BBC Brasil – Ao chegar no pronto-socorro na tarde do último dia 25 de março, Andrea foi diagnosticada com hepatite A e, com a constatação de que suas plaquetas estavam baixas, foi internada. Após cinco dias, o quadro se deteriorou ainda mais. “As outras crianças vinham e saíam e ela ficava, só piorava, piorava. E a gente ali esperando. No quinto dia, ela não queria mais andar. Havia sangue no xixi.”
A menina foi então enviada para a UTI do Hospital Universitário Onofre Lopes, e Tatiana recebeu a notícia de que ela precisaria de um transplante de fígado de emergência. O procedimento, porém, não é realizado no Estado. Teria de ser feito em Fortaleza (CE).
Mas a falta de um avião oficial para o transporte de Andrea atrasou a cirurgia em três dias. Ao fim, o governo do Rio Grande do Norte liberou um avião para a viagem. Às 20h do dia 5 de abril Andrea entrou na fila de emergência para o transplante de fígado. Tinha 24 horas de vida. À meia-noite do dia 6, apareceu um doador – um homem de 46 anos de Mossoró, que teve morte cerebral.
A família do doador disse “sim”, e Andrea conseguiu o transplante a tempo.

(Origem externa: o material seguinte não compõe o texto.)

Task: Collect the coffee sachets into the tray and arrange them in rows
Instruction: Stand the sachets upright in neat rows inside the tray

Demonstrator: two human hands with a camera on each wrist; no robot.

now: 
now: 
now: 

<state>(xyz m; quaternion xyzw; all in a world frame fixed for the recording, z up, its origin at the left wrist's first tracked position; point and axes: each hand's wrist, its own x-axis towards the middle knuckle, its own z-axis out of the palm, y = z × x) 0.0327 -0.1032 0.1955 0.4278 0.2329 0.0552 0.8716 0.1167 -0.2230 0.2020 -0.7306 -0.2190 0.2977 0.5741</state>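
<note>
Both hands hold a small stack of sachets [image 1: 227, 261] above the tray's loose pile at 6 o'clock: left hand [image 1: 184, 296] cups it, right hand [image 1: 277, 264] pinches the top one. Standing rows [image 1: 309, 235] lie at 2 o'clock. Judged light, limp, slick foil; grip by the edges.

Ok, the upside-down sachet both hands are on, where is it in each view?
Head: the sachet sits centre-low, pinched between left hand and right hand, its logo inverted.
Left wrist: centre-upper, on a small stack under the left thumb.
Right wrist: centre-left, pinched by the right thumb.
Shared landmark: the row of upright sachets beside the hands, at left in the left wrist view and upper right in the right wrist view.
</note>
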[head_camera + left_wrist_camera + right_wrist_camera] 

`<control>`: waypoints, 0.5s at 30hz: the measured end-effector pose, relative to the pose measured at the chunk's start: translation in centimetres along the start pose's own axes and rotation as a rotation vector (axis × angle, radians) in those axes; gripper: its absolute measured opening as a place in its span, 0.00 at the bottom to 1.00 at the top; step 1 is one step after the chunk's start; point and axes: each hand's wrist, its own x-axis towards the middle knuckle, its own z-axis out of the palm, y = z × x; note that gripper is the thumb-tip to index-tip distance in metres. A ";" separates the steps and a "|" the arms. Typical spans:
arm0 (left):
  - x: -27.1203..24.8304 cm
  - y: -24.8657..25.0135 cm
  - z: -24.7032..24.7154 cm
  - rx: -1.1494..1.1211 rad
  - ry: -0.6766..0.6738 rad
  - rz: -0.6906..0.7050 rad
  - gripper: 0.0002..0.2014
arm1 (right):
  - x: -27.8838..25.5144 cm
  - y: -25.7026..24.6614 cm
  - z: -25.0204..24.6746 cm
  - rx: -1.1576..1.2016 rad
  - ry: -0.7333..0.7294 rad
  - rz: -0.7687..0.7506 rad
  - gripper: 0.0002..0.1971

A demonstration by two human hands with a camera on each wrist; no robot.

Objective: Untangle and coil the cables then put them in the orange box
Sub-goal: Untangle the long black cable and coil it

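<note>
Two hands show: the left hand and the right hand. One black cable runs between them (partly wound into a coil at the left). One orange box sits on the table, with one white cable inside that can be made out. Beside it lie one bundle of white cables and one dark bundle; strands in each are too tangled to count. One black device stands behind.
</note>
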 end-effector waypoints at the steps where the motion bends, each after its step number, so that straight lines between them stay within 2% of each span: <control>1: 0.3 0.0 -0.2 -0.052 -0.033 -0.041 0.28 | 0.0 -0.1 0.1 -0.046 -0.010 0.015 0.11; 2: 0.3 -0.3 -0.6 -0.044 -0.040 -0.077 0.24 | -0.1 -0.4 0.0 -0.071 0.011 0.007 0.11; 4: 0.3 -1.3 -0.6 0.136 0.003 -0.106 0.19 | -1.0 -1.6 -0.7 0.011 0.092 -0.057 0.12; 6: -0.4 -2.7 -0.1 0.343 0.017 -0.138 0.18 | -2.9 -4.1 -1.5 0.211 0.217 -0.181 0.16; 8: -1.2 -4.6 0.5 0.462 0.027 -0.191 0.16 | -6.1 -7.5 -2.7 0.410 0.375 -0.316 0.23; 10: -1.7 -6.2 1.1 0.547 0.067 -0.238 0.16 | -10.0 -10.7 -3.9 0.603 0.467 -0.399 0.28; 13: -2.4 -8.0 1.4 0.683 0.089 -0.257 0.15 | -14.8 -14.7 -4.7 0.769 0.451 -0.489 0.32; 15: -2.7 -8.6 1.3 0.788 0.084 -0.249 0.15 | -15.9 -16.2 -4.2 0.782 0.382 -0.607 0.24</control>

Um decreto assinado em 18 de outubro pelo presidente Michel Temer, que regulamenta a atual Lei dos Transplantes, reforça justamente o papel dos parentes próximos nesse processo de doação.
Na prática, o novo texto exclui a “doação presumida” – por meio da qual todo brasileiro que não registrasse a vontade de doar seus órgãos era presumidamente um potencial doador -, reforçando a importância da família na decisão de doar ou não seus órgãos.
Outra novidade com o decreto recém-assinado é a inclusão do companheiro como autorizador da doação, por ele ser, atualmente, “equiparado à condição de esposo ou esposa para efeitos civis”. Dessa maneira, não é necessário estar casado oficialmente para dar essa autorização.
No caso de Andrea, a doação foi fundamental, como relembra a mãe: “A minha filha só tinha 24 horas de vida quando entrou na fila de transplante. Estava praticamente morta, já estava entubada, inchada, eu não a enxergava mais. Ela não tinha tempo, precisava que alguém morresse. E isso deu vida a ela”.
‘Urgência absoluta’
Uma verdadeira operação foi montada para viabilizar o transplante da menina.
Duas aeronaves, uma do Rio Grande do Norte e outra do Ceará, foram utilizadas nos esforços para que o fígado chegasse a tempo de salvar a vida dela. A primeira levou a equipe de cirurgiões para retirar o órgão e levá-lo a Natal. Dali, o fígado então partiu no segundo avião para Fortaleza.
Na capital cearense, o médico Huygens Garcia, chefe do Serviço de Transplante Hepático do Hospital Universitário Walter Cantídio (HUWC), aguardava para realizar o transplante.
“Recebi a ligação da Central de Transplante do Ceará, informando que havia a oferta de um fígado em Mossoró, e aceitei de imediato. A Andrea estava com uma hepatite fulminante, que leva à morte quase 100% dos pacientes em 48 horas se não houver transplante. É uma urgência absoluta.”
Andrea, que havia sido primeiro enviada a um hospital pediátrico na cidade, foi transferida novamente, entubada e em ventilação mecânica, para o Hospital São Carlos para finalmente receber o novo fígado.
Quando acordou da cirurgia, o receio era a possibilidade de sequelas resultantes do coma hepático em que ela se encontrava antes do transplante. “Estava com medo de ela não me reconhecer, de ter perdido a memória”, relembra Tatiana. “Mas ela estava normal. Acho que, depois do transplante, ficou até mais bonita. Digo que sou mais apaixonada por ela agora do que era antes.”